History

United States (1912-1959)
- Name: Washington (1890-1910); Lexington (1910-1935);
- Owner: Colonial Nav. Co.
- Port of registry: New York City, United States
- Builder: Harlan & Hollingsworth
- Yard number: 258
- Completed: 1890
- Acquired: 1890
- In service: 1890
- Identification: WBCZ; Official number: 81310;
- Fate: Collided with Jane Christenson and sunk 2 January 1935

General characteristics
- Type: Passenger ship
- Tonnage: 1,249 GRT
- Length: 75 metres (246 ft 1 in)
- Beam: 14 metres (45 ft 11 in)
- Depth: 4.7 metres (15 ft 5 in)
- Installed power: 1 x 3-cyl. triple expansion engine
- Propulsion: Screw propeller
- Speed: 15 knots
- Capacity: 150 Passengers
- Crew: 51

= SS Lexington (1890) =

American Passenger ship

SS Lexington was an American Passenger ship that collided with Jane Christenson and sank on 2 January 1935 on the East River in New York City while carrying general cargo and 201 passengers and crew from New York to Providence, Rhode Island.

== Construction ==
Lexington was built at the Harlan & Hollingsworth shipyard in Wilmington, Delaware in 1890. Where she was launched and completed that same year. The ship was 75 m long, had a beam of 14 m and a depth of 4.7 m. She was assessed at and had 1 x 3-cyl. Triple expansion engine driving a single screw propeller.
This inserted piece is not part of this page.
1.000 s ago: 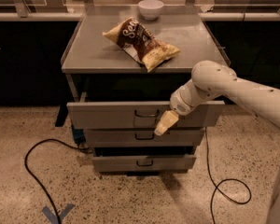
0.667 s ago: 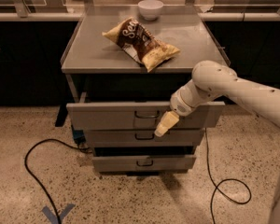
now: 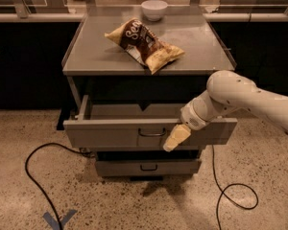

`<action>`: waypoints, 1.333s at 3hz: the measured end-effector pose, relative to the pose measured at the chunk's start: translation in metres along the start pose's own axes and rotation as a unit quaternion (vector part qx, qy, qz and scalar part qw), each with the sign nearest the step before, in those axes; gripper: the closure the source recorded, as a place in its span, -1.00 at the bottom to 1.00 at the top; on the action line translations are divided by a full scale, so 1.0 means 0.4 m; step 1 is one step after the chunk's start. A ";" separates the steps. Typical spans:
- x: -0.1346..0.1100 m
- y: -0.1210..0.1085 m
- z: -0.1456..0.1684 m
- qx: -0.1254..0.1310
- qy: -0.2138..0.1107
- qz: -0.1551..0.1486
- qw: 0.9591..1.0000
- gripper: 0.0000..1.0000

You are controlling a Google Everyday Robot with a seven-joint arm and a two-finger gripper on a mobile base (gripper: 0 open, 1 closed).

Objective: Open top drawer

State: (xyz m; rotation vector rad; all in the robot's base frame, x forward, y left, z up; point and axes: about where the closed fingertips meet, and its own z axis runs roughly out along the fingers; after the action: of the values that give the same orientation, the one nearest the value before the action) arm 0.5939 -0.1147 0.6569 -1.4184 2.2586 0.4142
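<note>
Movement on the top drawer (image 3: 110, 133): compared with 1 second ago its wide grey front sits clearly further out from the cabinet (image 3: 96, 56), and a strip of the shallow tray (image 3: 129, 110) inside now shows behind the front panel where almost nothing showed before. The gripper (image 3: 176, 138) has travelled out with it and now hangs against the drawer front, just right of the small dark handle (image 3: 152, 132), pointing down and to the left from the white arm (image 3: 240, 97) that reaches in from the right. Whether the gripper is open or closed, I cannot tell, nor whether it actually hooks the handle or only lies beside it. Below, 1 slimmer drawer (image 3: 120, 167) stays tucked in, partly under the overhang of the top one. Up on the cabinet the chip bag (image 3: 144, 44) and the white bowl (image 3: 154, 9) sit as they did. My read: the pull is working and the task is well along, though the drawer looks only partly out, so a further straight pull toward the camera seems needed.
</note>
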 end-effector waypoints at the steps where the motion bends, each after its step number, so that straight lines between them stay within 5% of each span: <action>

The ship could reach a maximum speed of 15 knots.

== Sinking ==
Lexington left New York City on a voyage to Providence, Rhode Island on 2 January 1935 while carrying a general cargo and 201 passengers and crew. While she was steaming along the East River to reach Long Island Sound, the ship collided with the SS Jane Christenson. The Jane Christenson broke the Lexington in half and sank her in the shallow waters, resulting in the death of 6 crew members. The 195 survivors were led back to shore and the Jane Christenson's damage was repaired, after which she continued service until 1967. The crash occurred opposite the foot of Pike Street, near the Manhattan Bridge.

== Wreck ==
The partly sunken wreck was scrapped as it posed a danger to other ships in the river.